I am unsure what you've meant here. Normally it is a bad idea to traverse
dependencies backwards.

[...]
I have found this approach to be very fast, efficient and easy to
reason about.

My approach is different. The closure is calculated each time upon
finalization which causes an object to persist. Because most of the
referred objects already persist traversal stops almost immediately.
Further I distinguish references in memory to ones into the store. This
allows to have in-the-store objects, which never become memory resident.
That's important to me, because some objects might be very large.

Most OODBMS's fault objects into memory on demand. Many in fact are
page based (like Object Store), but the idea is the same.

It is an independent issue. I prefer to do it at once to minimize
distributed overhead of dereferencings. Lazy objects are implemented in a
different way. The object stays resident in the DB, only its small proxy
becomes memory-resident. That proxy can do cache-on-demand, with the same
effect as lazy references. It is more flexible, IMO.

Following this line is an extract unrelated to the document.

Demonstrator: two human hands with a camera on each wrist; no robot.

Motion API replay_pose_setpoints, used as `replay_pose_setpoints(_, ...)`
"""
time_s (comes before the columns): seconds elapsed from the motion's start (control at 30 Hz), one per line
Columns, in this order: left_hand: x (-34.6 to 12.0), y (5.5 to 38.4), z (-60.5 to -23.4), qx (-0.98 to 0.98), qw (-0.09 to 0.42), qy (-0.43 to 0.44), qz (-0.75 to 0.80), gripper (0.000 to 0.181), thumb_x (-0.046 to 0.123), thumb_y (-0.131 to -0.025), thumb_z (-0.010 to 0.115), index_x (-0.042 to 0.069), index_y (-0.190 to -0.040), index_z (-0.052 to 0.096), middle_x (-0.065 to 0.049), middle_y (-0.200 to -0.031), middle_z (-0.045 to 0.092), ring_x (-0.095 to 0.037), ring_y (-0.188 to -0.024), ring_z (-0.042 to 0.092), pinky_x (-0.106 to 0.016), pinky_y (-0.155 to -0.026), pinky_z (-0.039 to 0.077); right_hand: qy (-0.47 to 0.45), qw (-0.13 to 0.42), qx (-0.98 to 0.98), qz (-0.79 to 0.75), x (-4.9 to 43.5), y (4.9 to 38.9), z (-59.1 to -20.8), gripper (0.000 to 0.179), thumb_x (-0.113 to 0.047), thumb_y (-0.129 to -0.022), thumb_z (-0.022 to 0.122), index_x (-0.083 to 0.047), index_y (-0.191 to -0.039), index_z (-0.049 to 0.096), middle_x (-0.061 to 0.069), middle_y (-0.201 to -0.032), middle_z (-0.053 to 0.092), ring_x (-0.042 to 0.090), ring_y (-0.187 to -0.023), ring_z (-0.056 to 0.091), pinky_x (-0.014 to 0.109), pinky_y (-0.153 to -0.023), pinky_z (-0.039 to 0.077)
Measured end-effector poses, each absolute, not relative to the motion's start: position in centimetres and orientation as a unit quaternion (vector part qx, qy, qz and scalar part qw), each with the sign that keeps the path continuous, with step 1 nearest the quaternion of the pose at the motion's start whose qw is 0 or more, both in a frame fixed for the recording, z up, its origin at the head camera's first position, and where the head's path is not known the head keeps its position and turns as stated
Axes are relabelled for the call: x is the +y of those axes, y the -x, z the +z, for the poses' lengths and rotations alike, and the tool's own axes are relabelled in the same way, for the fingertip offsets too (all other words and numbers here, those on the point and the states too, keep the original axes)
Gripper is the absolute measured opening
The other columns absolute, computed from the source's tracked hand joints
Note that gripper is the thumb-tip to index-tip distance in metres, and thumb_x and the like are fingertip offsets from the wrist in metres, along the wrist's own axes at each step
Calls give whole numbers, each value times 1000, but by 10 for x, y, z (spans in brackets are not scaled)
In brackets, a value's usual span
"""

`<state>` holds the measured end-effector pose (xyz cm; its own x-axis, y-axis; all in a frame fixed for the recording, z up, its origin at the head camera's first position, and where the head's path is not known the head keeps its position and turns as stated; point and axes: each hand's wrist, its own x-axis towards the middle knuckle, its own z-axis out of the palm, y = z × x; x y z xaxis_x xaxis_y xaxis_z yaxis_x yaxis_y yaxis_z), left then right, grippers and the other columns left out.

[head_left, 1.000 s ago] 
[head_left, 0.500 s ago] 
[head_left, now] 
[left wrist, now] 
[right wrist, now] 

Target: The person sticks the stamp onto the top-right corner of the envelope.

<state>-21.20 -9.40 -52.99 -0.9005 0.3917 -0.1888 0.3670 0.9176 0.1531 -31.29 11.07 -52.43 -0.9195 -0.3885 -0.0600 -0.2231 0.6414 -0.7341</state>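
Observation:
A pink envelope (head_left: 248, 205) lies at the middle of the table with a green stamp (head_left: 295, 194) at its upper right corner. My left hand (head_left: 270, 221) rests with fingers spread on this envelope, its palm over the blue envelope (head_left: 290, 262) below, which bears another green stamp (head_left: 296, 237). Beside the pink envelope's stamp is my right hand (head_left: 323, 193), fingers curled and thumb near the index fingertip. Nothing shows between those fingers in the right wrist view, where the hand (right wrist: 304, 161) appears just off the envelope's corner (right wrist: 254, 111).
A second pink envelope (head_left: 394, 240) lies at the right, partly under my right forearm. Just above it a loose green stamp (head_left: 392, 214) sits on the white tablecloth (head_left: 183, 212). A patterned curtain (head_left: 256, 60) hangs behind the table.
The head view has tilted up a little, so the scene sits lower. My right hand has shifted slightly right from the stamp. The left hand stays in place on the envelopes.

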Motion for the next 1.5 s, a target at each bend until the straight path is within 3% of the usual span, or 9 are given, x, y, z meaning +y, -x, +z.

Here is an attempt to understand you...

By "at once" I assume you mean synchronously or eager (rather than
postponed). I assume you are talking about some traversal over the
modified objects so that all the changes are written synchronously to
disk (apart from write caching). Furthermore this discovers new
objects that haven't been written to disk before. I presume they need
to be given some kind of persistable object identifier (OID). Somehow,
you are able to ensure that a consistent snapshot is written to disk.
You call this whole process "finalisation".

Independently of that, there is a concept of late binding to objects.
I presume a "lazy reference" is a smart pointer that only binds when it
is first dereferenced. That raises the question of when it unbinds (if
ever). Anyway you distinguish between a proxy and what it binds to.
Therefore you don't really consider objects to be "faulted into
memory". Instead it is interpreted as binding.

Are you familiar with stub-scion chains? Is that what you're doing?


Swizzling refers to the idea to convert persistent references to memory
pointers, and is done when an object or page is faulted into memory.
Unswizzling is required when a page is dirty and needs to be written
back to disk.

I have written my own OODB that uses software swizzling and faults
objects into memory as smart pointers are dereferenced. The smart
pointer holds an OID (which is what persists) as well as the (mutable)
memory pointer.

I don't really see why you would want dependents to persist on disk,
and therefore why the dependency graph has much to do with the solution
for persistence.

Because you might wish to collect them.

I assume you mean GC.

Consider A, B -> C.

I assume you mean A,B,C are objects and A,B independently contain
references to C. [You are *not* talking about a dependency, ie that C
is calculated from A,B]

Then A gets
memory resident it forces C as well.

I assume you mean the reference to C from A is followed, causing C to
become memory resident.

Later on, A is destroyed. Then, you
have to decide if C should vanish only from the memory or from DB as well.
You cannot do it because B is out.

I assume you mean B is not resident in memory.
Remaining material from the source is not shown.